Marvel vs. DC:
Directed by: Tim Burton
Starring: Jack Nicholson, Michael Keaton, Kim Basinger, Robert Wuhl, Pat Hingle, Billy Dee Williams, Michael Gough, Jack Palance
Once DC realised they’d dried up the Superman well, they turned to his Justice League team mate, Batman, to help revive their fortunes. Batman (DC’s second outing in 1989 after The Return of Swamp Thing, bet you don’t often hear these two films grouped together) stars Michael Keaton (American Assassin) as Bruce Wayne/Batman in a much, much darker version of the Dark Knight than Adam West’s campy film of the 60’s. In this film he’s starting out his crime fighting ways (although he’s already Batman with a costume and equipment by the film’s start) but soon comes up against Jack Napier (Jack Nicholson, Terms of Endearment), who soon becomes mixed up with chemicals and becomes The Joker. Armed with a new cynicism and craziness that he never had before (despite being in with criminal gangs), The Joker soon starts poisoning the town’s products in clever ways, before setting his sights on Vicki Vale (Kim Basinger), a photographer who also happens to be dating Bruce Wayne.

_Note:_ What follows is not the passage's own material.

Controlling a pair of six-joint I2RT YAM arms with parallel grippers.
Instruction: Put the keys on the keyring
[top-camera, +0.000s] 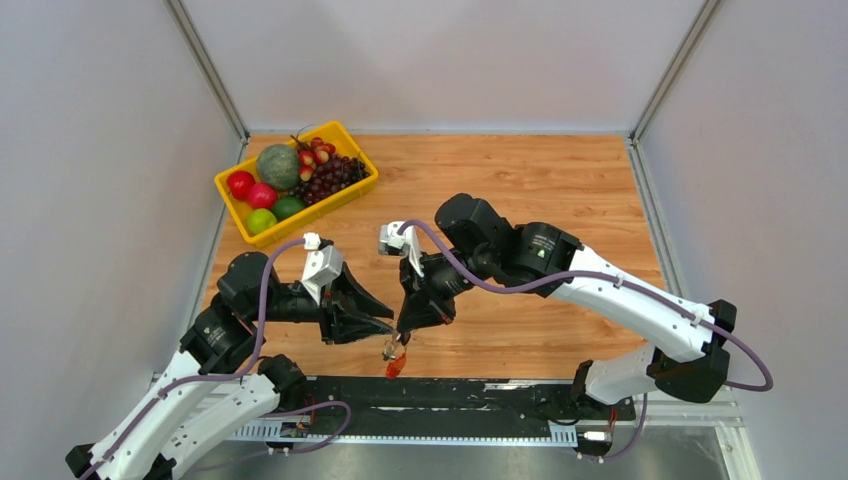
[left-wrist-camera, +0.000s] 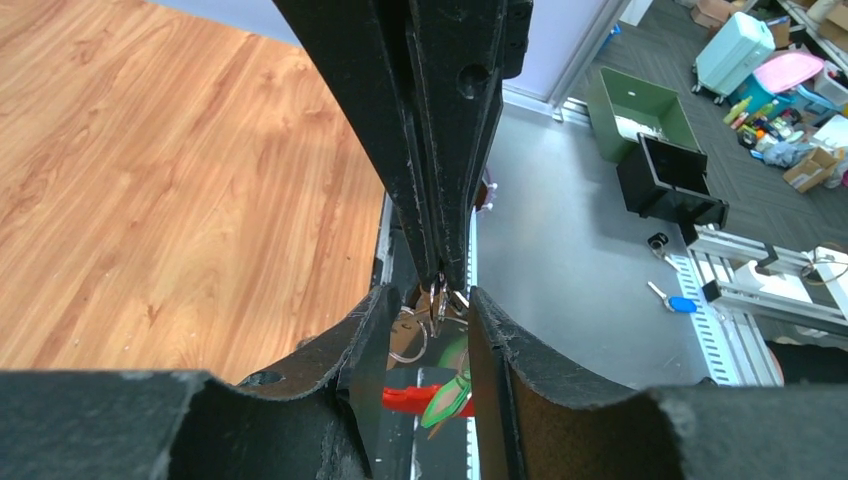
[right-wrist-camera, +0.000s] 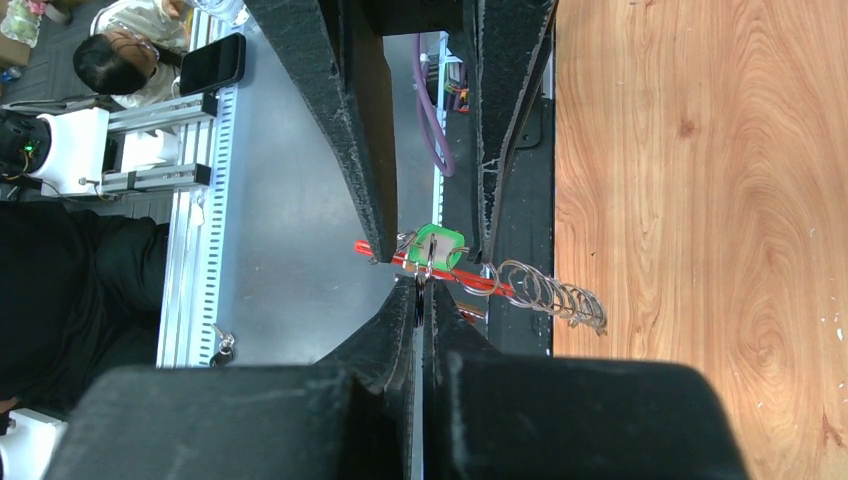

This isn’t the only time a director has taken Batman’s public view from a campy, colourful hero to a serious, crime-fighting villain, and each time it has paid off tremendously. They got the cast right (despite many people’s earlier anger at Keaton’s hiring), even if they did have to succumb to many demands made by Nicholson (including a share of the box office which made him a very rich man), but ultimately they produced a fantastic film. I liked how subtle they worked in Bruce’s parents dying, and the inclusion of actual detective work was nice (coming from . . . you know, a company called Detective Comics), although I would have liked more of a back-story to why Bruce Wayne is Batman aside from his declaration that he ‘has to do it’ because ‘no one else can’. It was my same slight issue with Superman in that they brushed past so much of what made him become Superman and instead focused on him saving the day. And while it works, both Batman and Superman are very fine films, I find myself not caring as much as I should because I still don’t know why he’s Batman. I also didn’t like how they changed up the history of certain characters (such as giving the Joker the name Jack Napier and having him being the murderer of Bruce’s parents), but I can understand why they did.
The Joker, though, plays his role really well, going from a small-time criminal to leader to psychotic villain, all the while cleverly creating plans to kill and interfering with television stations. He is the ultimate foil to Batman, and manages to do this without being much of a killer himself (in term of fighting, that is), and Batman captures this perfectly.
It’s no surprise, either, to see it nominated for many awards based on its appearance; winning in the Best Art Direction category at the Academy Awards, while being nominated of many other awards in many other organisations. And it showed the world (and watching rival company, Marvel) that superhero films can still be made to be a commercial and critical success. All it takes is fine acting in a thoroughly entertaining film with impressive visuals; three things, among many others, that separate this well-received superhero films from its predecessors of the 80’s.